— Et aujourd’hui ?

— Aujourd’hui, je me montrerais moins affirmatif. Ils sont meilleurs cavaliers qu’aucun des nôtres, ne connaissent littéralement pas la peur, et nos arcs sont inférieurs aux leurs. Dans les Sept Couronnes, la plupart des archers combattent à pied, retranchés derrière un mur de boucliers ou une palissade de pieux acérés. Les Dothrakis sont montés, eux ; qu’ils chargent ou retraitent n’y change rien, leurs traits demeurent aussi funestes… Et puis, ils sont tellement nombreux, madame ! Songez que le seul khalasar de Drogo peut aligner quarante mille guerriers en selle…
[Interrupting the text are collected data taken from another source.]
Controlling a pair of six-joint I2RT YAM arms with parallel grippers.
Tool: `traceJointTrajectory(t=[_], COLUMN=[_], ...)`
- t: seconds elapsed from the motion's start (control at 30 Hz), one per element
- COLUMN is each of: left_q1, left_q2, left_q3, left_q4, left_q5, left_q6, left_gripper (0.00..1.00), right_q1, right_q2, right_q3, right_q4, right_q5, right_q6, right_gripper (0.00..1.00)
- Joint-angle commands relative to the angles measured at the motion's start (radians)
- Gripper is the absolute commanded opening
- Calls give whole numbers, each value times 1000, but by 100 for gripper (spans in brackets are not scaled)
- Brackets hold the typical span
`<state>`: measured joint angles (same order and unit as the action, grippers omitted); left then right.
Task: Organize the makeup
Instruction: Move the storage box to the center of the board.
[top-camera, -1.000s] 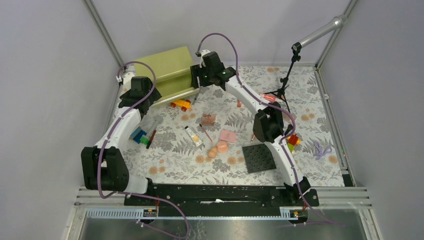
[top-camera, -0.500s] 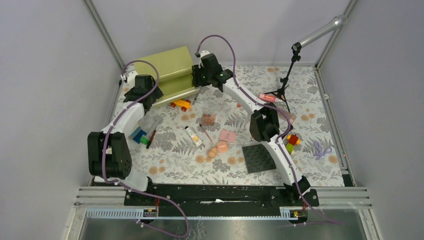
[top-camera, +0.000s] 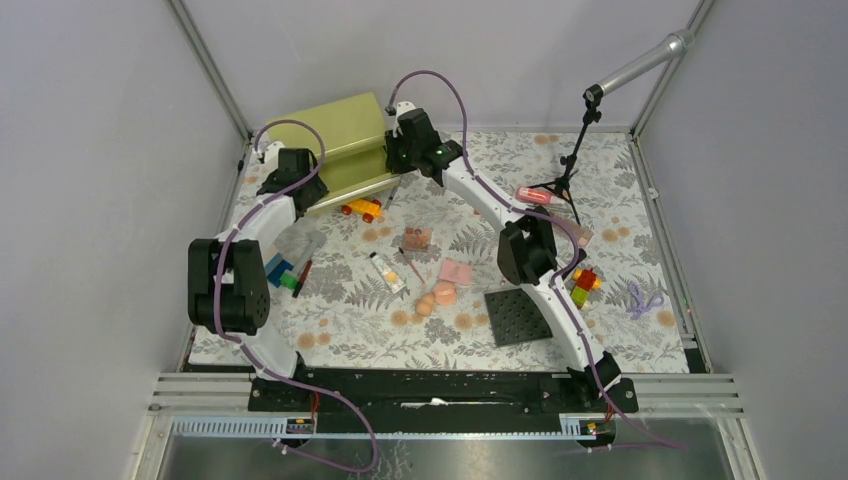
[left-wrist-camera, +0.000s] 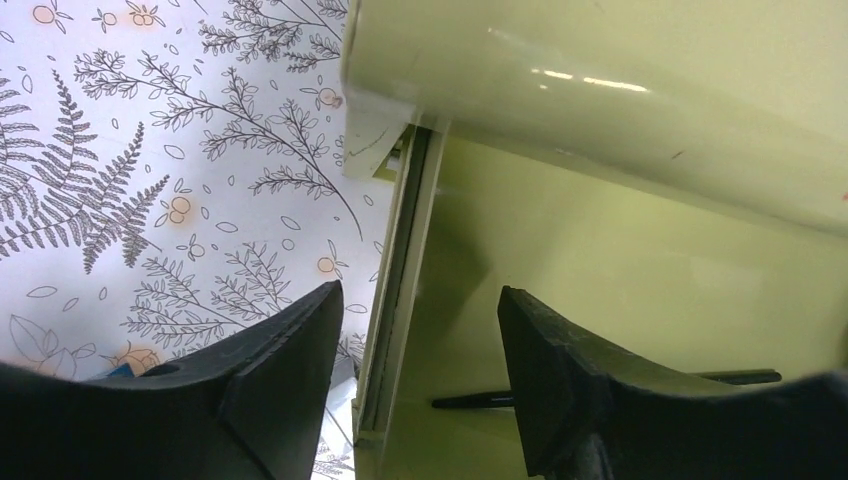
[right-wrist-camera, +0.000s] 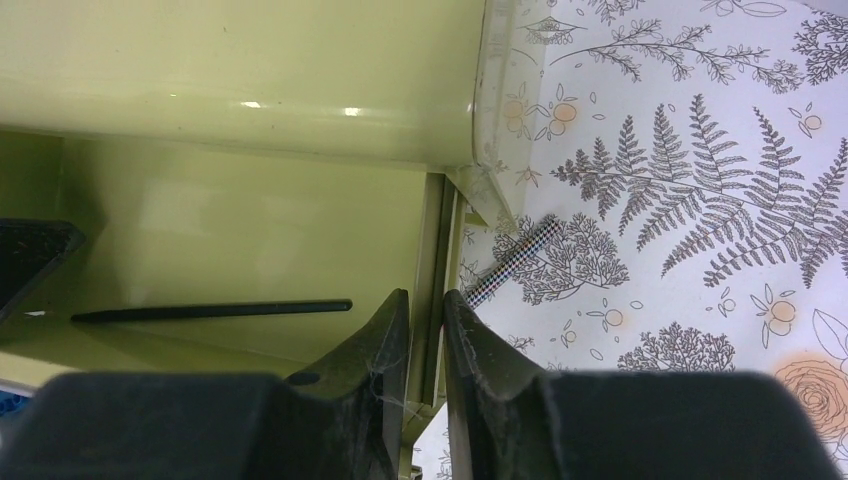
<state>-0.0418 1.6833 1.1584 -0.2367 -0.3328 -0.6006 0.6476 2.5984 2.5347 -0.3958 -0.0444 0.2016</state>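
1. Far left: noted left gripper (left-wrist-camera: 420, 295) with jaws apart, straddling the left wall (left-wrist-camera: 405, 280) of the green drawer (left-wrist-camera: 600, 280), neither pad seen touching. Could close off-centre and skid off that thin edge, twisting the drawer.
2. Just right of that gripper, on the drawer floor: one black pencil (left-wrist-camera: 610, 385), lying flat. Could roll or slide to the back under a sharp tug.
3. Noted right gripper (right-wrist-camera: 425, 297) pinched on the right wall (right-wrist-camera: 438, 240), pads seemingly in contact. Only one side clamped, so an uneven pull could skew the drawer and jam it in its case (right-wrist-camera: 240, 50).
4. Just right of those fingers, on the cloth (right-wrist-camera: 700, 300): checkered pencil (right-wrist-camera: 520, 258), one end close to the drawer corner. Could get swept or trapped by the moving drawer.
5. Well back from both grippers, toward the arm bases: cream tube (top-camera: 388, 272), sponges (top-camera: 437, 296), pink compact (top-camera: 456, 271). Off to the right gripper's right: pink-red tube (top-camera: 533, 195). All loose outside the drawer, judged early in the task.
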Motion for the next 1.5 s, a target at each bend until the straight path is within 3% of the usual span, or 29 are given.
traceJointTrajectory(t=[0.0, 0.1, 0.3, 0.8, 1.17, 1.47], left_q1=[3, -1, -60, -179, -219, -239], left_q2=[24, 52, 107, 266, 181, 119], left_q3=[40, 61, 108, 315, 172, 148], left_q4=[13, 14, 14, 15, 41, -55], left_q5=[21, 63, 74, 187, 205, 114], left_q6=[17, 31, 79, 151, 173, 176], left_gripper=[60, 47, 31, 23, 18, 18], right_q1=[-8, -8, -8, -54, -53, -41], right_q2=[-5, -19, -72, -222, -535, -658], right_q3=[24, 12, -46, -282, -789, -937], right_q4=[17, 18, 32, 18, 167, 178], right_q5=[64, 105, 249, 403, 409, 343], right_q6=[-39, -46, -74, -106, -31, 21], right_gripper=[12, 3, 0, 0, 0, 0])
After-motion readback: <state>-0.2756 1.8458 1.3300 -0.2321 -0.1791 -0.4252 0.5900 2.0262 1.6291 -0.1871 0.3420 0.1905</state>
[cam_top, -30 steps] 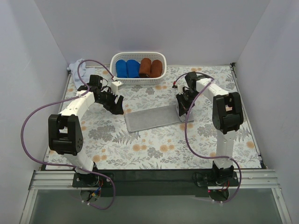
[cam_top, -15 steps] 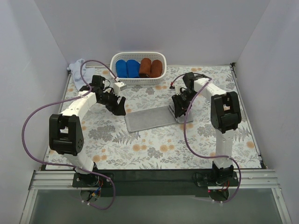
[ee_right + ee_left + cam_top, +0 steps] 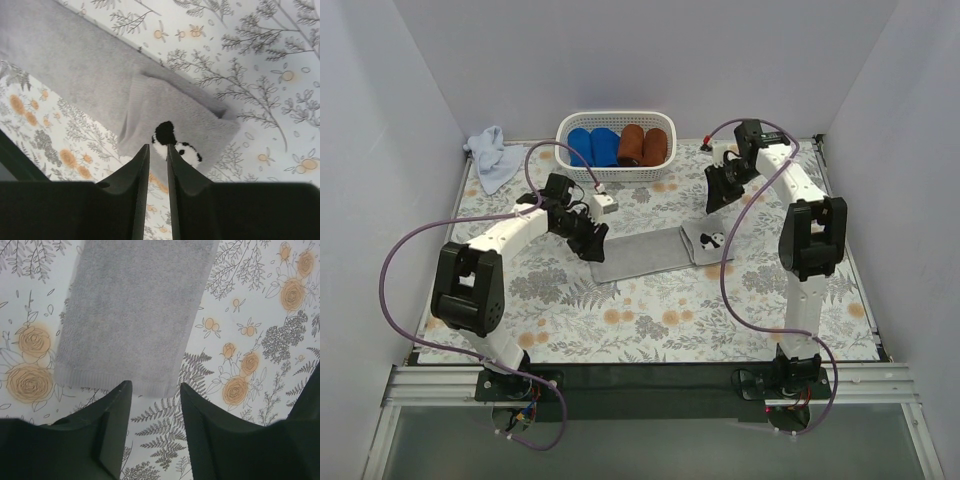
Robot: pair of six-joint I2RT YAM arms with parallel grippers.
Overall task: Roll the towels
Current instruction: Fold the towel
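Left jaws open and empty, now just short of the grey towel (image 3: 130, 315)'s near edge, having moved in from beside it; right jaws look narrowed to a slit, though the wrist view foreshortens them, holding nothing, lifted clear; below them the folded end (image 3: 175, 115) is newly turned over, panda patch (image 3: 172, 142) showing; so the roll is begun; lavender towel (image 3: 490, 155) lies crumpled well beyond the left jaws on the counter (image 3: 650, 320).

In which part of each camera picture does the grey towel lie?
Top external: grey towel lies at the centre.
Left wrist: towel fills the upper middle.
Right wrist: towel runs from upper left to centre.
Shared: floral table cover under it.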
— Et c’est véritablement beaucoup ?

— Votre frère disposait sans doute d’autant d’hommes au Trident, convint-il, mais un sur dix tout au plus d’entre eux était chevalier. Le reste de son armée se composait de francs-coureurs, d’archers, de fantassins armés de lances et de piques. En voyant Rhaegar tomber, beaucoup lâchèrent leurs armes afin de mieux prendre leurs jambes à leur cou. Je vous en fais juge : combien de temps pareille racaille résisterait-elle à l’assaut de quarante mille “gueulards” altérés de sang ? Que lui serviraient ses hauberts de mailles et ses justaucorps de cuir bouilli quand de toutes parts grêleraient les flèches ?

— Guère, dit-elle, et pas à grand-chose. »

Il acquiesça du menton. « Remarquez toutefois, princesse, que, si les dieux ont seulement doté d’autant d’esprit que les oisons leurs seigneuries des Sept Couronnes, on n’en viendra jamais là. Les cavaliers d’ici ne se sentent aucun goût pour la guerre de siège. Ils ne prendraient pas, m’est avis, le plus faible de nos châteaux. Mais si Robert Baratheon était assez niais pour leur livrer bataille, alors…

— L’est-il ? demanda-t-elle. Je veux dire “niais” ? »

Il se garda de répondre à l’étourdie. « Il aurait dû naître en pays dothrak, dit-il enfin.